Dataset items
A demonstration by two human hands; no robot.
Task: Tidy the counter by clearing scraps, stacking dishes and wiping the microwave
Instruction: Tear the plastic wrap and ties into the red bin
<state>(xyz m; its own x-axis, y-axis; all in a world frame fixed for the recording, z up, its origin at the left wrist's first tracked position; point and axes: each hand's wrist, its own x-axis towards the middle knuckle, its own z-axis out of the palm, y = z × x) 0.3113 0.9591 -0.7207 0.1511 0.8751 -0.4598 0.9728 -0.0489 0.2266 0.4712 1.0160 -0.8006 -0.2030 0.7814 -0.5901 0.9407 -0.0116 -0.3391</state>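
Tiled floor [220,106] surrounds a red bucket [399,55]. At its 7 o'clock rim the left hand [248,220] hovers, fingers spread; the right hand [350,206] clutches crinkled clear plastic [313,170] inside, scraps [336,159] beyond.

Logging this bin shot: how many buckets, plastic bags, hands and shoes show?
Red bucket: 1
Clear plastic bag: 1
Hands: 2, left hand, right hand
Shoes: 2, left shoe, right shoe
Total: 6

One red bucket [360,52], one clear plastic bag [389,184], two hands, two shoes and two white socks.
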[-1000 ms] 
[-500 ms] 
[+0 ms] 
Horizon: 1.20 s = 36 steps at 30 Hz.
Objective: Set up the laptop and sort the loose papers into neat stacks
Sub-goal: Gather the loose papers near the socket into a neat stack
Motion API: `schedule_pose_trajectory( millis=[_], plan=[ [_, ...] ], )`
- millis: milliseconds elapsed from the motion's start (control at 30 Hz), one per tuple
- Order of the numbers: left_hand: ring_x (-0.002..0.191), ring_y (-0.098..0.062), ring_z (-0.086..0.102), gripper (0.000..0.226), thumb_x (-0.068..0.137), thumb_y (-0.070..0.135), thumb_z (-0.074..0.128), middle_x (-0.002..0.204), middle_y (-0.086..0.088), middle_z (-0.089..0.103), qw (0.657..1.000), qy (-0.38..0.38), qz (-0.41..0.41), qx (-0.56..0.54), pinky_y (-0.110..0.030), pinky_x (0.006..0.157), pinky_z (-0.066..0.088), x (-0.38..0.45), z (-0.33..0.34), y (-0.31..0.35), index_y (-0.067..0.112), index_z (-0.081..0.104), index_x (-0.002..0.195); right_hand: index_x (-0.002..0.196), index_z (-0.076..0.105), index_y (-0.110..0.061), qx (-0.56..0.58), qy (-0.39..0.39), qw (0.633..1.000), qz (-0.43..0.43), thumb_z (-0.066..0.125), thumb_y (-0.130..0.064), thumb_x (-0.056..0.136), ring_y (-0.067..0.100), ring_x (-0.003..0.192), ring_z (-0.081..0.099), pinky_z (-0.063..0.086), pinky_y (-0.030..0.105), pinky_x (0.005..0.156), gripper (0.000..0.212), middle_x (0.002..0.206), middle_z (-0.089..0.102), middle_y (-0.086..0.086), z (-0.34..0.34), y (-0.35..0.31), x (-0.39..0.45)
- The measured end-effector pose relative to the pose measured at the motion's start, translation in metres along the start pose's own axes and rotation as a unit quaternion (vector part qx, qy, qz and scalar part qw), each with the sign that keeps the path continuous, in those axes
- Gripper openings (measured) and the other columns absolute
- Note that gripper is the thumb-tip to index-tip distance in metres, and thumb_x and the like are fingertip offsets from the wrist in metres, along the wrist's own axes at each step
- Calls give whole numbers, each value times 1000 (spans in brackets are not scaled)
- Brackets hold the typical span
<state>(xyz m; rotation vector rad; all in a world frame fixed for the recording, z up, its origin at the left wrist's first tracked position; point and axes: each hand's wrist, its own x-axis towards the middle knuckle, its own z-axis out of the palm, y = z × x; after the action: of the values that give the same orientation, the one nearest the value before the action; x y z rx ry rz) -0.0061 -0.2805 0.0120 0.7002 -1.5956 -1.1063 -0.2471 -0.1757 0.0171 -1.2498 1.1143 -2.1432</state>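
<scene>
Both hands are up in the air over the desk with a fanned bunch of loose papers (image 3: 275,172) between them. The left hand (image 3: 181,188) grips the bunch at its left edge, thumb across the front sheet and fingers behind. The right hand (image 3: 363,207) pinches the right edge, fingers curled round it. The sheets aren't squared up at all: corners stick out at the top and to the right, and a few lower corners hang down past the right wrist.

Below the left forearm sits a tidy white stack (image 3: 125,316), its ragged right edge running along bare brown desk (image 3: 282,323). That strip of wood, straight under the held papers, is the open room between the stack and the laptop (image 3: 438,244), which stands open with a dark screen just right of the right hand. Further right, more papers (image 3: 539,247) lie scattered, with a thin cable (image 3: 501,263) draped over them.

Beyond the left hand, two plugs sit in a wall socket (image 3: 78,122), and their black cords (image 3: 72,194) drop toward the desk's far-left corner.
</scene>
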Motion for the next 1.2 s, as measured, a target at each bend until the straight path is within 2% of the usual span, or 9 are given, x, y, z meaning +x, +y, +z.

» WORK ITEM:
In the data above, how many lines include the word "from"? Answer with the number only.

» RESPONSE TO THIS TASK:
2